In the lanes around her home in the Ambedkar Nagar slum in Cuffe Parade, South Mumbai, she’s known as Goli. Sometimes, mockingly, neighbours will call her ‘Chhabbis-gyarah’ or ‘AK-47’. But Tejaswini Shyamu Chauhan is most commonly known by the name she was half-jokingly given by a gynaecologist who delivered her on the night of November 26, 2008.
Her mother Viju Chauhan, 37, was already in the labour room when two terrorists attacked the Cama and Albless Hospital near St Xavier’s College. And when Tejaswini was born, at 10.50 pm that night, Pakistani gunmen Ajmal Kasab and Abu Ismail were on the landing of the stairway leading to the building terrace, lobbing grenades and holding off a team of policemen two floors below with sustained machine gun fire.
Now eight, Tejaswini has memorised the way Viju describes the night of her birth, having heard that tale countless times. “Dushman aaye the, goli maari sabko, tab mein paida hui (The enemy had arrived and was firing at everyone, that’s when I was born),” she says. Life for her parents has not changed much since. “We got media attention and met politicians for a year. But I am still a domestic help, my husband still a worker at Sassoon docks,” Viju says, without any regrets. She values the second life that they were given that night.

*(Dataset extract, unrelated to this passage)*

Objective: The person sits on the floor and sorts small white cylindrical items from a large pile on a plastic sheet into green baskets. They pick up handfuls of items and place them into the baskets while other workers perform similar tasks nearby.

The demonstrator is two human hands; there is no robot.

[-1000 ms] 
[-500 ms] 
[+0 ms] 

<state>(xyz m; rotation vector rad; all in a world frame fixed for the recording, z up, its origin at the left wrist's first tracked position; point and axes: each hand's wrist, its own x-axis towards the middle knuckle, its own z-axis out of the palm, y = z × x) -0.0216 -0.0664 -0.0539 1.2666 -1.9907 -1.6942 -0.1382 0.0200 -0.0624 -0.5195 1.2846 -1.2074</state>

“A lot of people gave their lives for my daughter to be born safely. I want her to do something for the country… join the army or become an IAS officer,” says Viju. Tejaswini is now in Class III at the Little Flower of Jesus High School, Marine Lines. She loves drawing. She’s popular in the slum as a harmless troublemaker. But press further, and Ambedkar Nagar’s residents who live not far from Badhwar Park where the 10 terrorists made landfall, Goli is a constant reminder of goodness – a silver lining amid bloodshed.
Viju was watching the cricket match that evening, like everyone else, when she began to experience labour pains around 6 pm, says her husband Shyamu Chauhan (46). Viju was admitted to a ward on the hospital’s third floor. The doctor asked Shyamu to run out for some medicines around 10 pm, he remembers. He was stepping out of the ward when he heard gunshots and then spotted two guards lying dead below. “I ran and locked the third floor ward from inside,” Shyamu says.
The third floor ward had a labour room and delivery room connected by a common passage. In the ward, there were three doctors, two nurses, a ward boy and the entire Chauhan family. Shyamu, his brother and the ward boy stacked cots against the door. They made Viju lie on a mattress on the floor.
“There were screams to shut the door. I could hear the building shaking, but all I could do was lie helplessly. There was so much pain,” Viju remembers. She would bear the pain silently for the next 50 minutes, sweating profusely.
The doctors had kept only one tubelight switched on in the delivery room where Viju lay. Outside, Shyamu kept an iron rod ready, his four-year-old son Shashikant clinging to his father’s back, while a wordbook and other relatives stood alongside. “We had decided to attack whoever came inside. My back-up plan was to jump over the window to save my son if the terrorists overpowered us,” Shyamu says.
At 10.50 pm, Goli was born. Viju had not let out a single scream. “I don’t know whether it was out of fear of attracting attention or to show courage,” she says now. As if on cue, Goli too let out a whimper and settled down quietly. The doctors offered somebody’s packed dinner to Viju. She remembers drifting off to sleep, exhausted. At 1.30 am, a second woman was brought to the delivery room. “She kept screaming, and we all were scared the terrorists would hear her. The nurses told her to calm down, everyone was scared then,” says Viju.